A 26 ans, Nazriet Yosief, réfugiée érythréenne, est comblée. Diplômée d’un certificat fédéral de capacité de gestionnaire du commerce de détail, elle poursuit aujourd’hui des études en tant qu’employée de commerce.
Nazriet Yosief est arrivée en Suisse à l’âge de 19 ans, à travers le regroupement familial. Elle ne parlait pas un mot de français. Si elle maîtrise aujourd’hui cette langue avec aisance, elle le doit surtout à sa détermination et à son esprit pragmatique. Très vite, elle s’est fixée des règles strictes et les a respectées avec discipline. «Je voulais apprendre le français et progresser rapidement. Comme mon mari est arrivé en Suisse avant moi, et se débrouillait déjà bien, je lui ai demandé de me parler uniquement dans cette langue à la maison.»
A la recherche d’une place d’apprentissage
En mars 2014, Nazriet Yosief met au monde une petite fille. Elle n’abandonne néanmoins pas l’idée de trouver une place d’apprentissage. Bien au contraire. Tout ce qu’elle entreprendra par la suite, elle le fera pour assurer un bel avenir à son enfant. Seulement, pour se consacrer pleinement à une formation, elle doit d’abord lui trouver une place de crèche. «Sans cela, il m’aurait été impossible de suivre une formation à plein temps», explique-t-elle.
Une fois sa fille placée en garderie, la jeune mère travaille trois mois comme bénévole chez Caritas dans le domaine de la vente. En parallèle, les employé-e-s de Caritas la soutiennent dans son parcours professionnel : «Ils me montraient où se trouvaient les sites internet d’annonces d’emplois, me corrigeaient mon CV et mes lettres de motivation. Ils m’ont aussi préparée à passer des entretiens d’embauche: comment me mettre en valeur devant un employeur, montrer ma motivation et mon intérêt pour le poste, etc.»

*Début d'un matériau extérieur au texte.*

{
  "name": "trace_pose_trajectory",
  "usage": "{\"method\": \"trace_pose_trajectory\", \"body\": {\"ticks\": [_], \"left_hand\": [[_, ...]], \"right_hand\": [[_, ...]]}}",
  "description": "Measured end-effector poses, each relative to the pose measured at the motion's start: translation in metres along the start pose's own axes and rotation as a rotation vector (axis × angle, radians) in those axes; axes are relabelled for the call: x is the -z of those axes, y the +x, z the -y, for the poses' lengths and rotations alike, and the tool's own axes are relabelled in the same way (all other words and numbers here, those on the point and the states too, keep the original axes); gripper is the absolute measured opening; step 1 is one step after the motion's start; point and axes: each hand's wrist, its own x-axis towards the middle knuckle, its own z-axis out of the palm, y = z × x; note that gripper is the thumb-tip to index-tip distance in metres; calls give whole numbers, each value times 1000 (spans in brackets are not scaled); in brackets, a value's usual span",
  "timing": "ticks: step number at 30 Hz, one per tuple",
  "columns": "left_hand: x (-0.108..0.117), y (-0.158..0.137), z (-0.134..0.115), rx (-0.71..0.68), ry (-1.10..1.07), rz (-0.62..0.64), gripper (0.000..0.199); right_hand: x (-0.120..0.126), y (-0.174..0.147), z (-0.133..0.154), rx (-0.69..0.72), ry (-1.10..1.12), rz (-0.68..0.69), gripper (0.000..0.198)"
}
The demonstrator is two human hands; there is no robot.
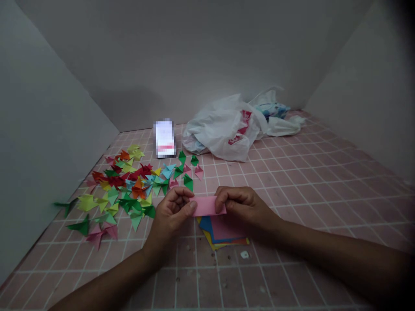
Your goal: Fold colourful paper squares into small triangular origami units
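A pink sheet of origami paper, folded into a narrow rectangle, is stretched between my two hands. My left hand pinches its left end, thumb on the near face and fingers curled. At the right end, my right hand grips it with bent fingers. Below the folded paper lies a loose stack of coloured square sheets, pink on top with blue, yellow and orange edges showing. Part of the stack is hidden behind my right hand.
Many folded paper cranes in several colours spread over the pink tiled surface at left. A lit phone leans near the back wall. White plastic bags lie to its right. A small white scrap sits near the stack.
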Motion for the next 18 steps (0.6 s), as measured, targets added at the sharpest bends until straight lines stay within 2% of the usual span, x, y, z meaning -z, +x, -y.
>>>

Outre cet appui, Nazriet Yosief a toujours pu compter sur le soutien de son mari. «Il a toujours été là pour moi, même lorsque je perdais patience. Il me disait que je finirai par trouver quelque chose et comparait souvent ma situation à celle d’une course cycliste. ‘C’est en pédalant qu’on finit par franchir la ligne d’arrivée’, répétait-il pour m’encourager.»
Et pour preuve : après avoir envoyé une cinquantaine de dossiers de candidature, la jeune femme reçoit une réponse positive. En février 2016, elle entreprend ainsi un stage de découverte dans le domaine de la vente. Cette expérience d’une semaine dans une station-service lui donne un avant-goût du métier et lui permet de savoir si elle souhaite ou non poursuivre dans cette voie. A la fin du stage, elle est évaluée par son employeur, qui se dit satisfait de son travail. Il prolongera d’abord son stage de deux semaines, pour finalement lui proposer une place d’apprentissage.
Obtention du diplôme
Durant trois ans, la jeune érythréenne jongle entre la formation pratique dans la station-service et la formation théorique à l’école professionnelle. A chaque examen, elle confie devoir fournir un double travail : «Je devais d’abord me consacrer à traduire les textes et les questions en français, qui ne ressemble en rien à ma langue maternelle, le tigrigna, puis prendre le temps d’y répondre. Il s’agissait souvent de termes techniques que je n’avais jamais entendus auparavant.»
Sa persévérance, sa maturité et une bonne organisation entre vie professionnelle et privée l’amèneront à obtenir en juillet 2019 son certificat fédéral de capacité de gestionnaire du commerce de détail. «Durant ma formation, j’incarnais trois rôles : la mère, la femme et l’étudiante. Ce n’était pas facile de concilier tout cela à la fois, mais j’y suis parvenue. Si j’ai réussi à en arriver là aujourd’hui, c’est que tout le monde peut le faire», dit-elle avec enthousiasme.
Quand on lui demande quels sont ses projets d’avenir, la jeune femme répond avoir entamé en août un nouvel apprentissage d’employée de commerce à la commune de Renens, dans le canton de Vaud. Elle se réjouit désormais de contribuer bientôt à la vie économique du pays qui l’a accueilli, et peut-être, plus tard, de passer le brevet fédéral. Elle tient surtout à passer du temps avec sa fille et son mari, les deux moteurs essentiels à sa vie.